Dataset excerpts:
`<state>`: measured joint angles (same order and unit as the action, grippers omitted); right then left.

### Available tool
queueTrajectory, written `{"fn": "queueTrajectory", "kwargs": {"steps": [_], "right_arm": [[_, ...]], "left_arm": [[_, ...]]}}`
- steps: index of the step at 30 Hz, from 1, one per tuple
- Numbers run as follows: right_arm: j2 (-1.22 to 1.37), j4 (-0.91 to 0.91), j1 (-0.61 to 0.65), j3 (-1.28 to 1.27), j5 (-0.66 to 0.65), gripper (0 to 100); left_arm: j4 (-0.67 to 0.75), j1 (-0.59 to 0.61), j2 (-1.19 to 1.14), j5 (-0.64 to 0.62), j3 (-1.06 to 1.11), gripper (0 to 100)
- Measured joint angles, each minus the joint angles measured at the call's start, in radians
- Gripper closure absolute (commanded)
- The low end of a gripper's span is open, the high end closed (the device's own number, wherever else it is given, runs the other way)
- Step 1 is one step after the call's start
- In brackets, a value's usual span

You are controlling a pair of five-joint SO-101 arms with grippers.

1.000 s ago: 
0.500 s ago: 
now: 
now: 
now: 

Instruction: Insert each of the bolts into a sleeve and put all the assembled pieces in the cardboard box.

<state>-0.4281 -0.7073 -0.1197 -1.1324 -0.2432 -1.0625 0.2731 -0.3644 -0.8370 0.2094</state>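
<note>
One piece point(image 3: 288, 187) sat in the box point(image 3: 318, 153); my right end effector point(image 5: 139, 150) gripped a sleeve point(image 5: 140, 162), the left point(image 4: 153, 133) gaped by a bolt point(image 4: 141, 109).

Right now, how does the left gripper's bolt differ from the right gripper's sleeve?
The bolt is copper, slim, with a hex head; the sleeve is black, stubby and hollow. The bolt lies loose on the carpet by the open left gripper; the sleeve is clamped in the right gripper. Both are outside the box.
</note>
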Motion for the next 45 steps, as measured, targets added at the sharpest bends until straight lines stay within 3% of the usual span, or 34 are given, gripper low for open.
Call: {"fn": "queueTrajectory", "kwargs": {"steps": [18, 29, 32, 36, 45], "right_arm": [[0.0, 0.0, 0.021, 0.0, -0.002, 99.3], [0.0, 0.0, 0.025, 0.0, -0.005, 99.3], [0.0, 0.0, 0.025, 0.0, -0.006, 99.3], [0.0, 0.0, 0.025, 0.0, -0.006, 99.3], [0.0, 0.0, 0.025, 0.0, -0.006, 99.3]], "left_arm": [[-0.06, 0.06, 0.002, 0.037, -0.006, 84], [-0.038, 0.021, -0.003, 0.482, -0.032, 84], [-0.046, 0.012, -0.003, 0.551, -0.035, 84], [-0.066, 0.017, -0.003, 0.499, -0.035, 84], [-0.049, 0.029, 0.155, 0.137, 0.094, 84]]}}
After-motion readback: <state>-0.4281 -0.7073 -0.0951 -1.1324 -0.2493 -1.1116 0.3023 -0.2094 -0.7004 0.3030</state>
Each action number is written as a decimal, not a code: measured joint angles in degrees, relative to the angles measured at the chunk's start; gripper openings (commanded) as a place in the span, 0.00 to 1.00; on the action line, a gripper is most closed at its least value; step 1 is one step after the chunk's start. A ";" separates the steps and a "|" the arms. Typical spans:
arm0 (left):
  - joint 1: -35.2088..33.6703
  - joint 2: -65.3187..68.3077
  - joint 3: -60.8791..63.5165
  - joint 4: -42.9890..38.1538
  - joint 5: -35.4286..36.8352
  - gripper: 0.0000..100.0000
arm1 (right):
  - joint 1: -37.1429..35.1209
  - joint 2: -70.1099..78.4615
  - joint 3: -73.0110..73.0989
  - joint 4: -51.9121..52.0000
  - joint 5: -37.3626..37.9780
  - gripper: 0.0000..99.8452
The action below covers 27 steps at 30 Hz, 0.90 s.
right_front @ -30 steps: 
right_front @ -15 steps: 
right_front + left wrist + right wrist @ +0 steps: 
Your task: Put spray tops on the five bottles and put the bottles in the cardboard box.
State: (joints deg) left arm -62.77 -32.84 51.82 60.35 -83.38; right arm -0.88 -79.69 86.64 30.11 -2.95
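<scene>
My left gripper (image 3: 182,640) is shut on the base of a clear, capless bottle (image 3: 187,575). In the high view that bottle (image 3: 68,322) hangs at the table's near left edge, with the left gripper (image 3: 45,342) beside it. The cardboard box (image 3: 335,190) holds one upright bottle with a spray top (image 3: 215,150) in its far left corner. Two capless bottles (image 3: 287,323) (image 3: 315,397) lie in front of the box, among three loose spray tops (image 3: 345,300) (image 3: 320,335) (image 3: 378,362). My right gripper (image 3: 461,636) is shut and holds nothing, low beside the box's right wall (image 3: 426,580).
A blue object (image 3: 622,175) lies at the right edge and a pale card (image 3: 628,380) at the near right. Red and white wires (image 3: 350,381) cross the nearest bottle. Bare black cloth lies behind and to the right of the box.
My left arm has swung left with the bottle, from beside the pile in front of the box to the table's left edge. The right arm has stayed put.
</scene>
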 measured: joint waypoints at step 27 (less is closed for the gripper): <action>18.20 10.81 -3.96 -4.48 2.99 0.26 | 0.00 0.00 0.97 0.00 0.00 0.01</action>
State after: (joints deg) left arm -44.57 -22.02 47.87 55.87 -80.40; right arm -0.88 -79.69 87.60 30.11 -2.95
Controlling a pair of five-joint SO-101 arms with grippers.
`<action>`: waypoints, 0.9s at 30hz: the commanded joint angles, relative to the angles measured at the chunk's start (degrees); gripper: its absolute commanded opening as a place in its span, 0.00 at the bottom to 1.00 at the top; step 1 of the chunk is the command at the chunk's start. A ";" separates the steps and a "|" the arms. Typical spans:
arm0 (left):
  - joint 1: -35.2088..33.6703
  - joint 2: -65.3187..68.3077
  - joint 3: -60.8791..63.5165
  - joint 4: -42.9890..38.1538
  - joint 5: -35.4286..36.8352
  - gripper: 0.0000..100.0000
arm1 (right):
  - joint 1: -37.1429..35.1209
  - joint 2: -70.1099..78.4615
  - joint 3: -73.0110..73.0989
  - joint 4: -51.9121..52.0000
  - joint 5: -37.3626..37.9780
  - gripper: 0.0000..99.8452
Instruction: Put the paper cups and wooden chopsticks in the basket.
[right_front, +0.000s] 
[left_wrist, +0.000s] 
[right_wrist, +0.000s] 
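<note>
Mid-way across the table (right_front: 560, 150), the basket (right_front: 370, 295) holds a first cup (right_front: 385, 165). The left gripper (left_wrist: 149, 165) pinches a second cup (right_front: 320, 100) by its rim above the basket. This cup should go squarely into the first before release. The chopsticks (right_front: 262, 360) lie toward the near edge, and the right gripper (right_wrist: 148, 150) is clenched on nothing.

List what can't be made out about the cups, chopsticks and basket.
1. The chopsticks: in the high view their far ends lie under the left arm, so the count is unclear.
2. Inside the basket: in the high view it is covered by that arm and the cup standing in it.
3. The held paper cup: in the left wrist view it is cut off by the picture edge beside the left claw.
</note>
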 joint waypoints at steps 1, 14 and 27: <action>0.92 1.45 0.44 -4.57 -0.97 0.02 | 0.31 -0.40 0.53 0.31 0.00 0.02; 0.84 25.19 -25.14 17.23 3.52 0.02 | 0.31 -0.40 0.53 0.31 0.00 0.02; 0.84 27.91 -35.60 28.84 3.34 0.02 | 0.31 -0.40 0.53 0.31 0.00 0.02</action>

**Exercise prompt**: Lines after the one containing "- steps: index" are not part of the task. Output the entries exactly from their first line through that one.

**Answer below**:
`<state>`: measured joint angles (same order and unit as the action, grippers omitted); right then left.

### Available tool
queueTrajectory, written `{"fn": "queueTrajectory", "kwargs": {"steps": [_], "right_arm": [[_, ...]], "left_arm": [[_, ...]]}}`
- steps: index of the step at 30 Hz, from 1, one per tuple

The given output is complete.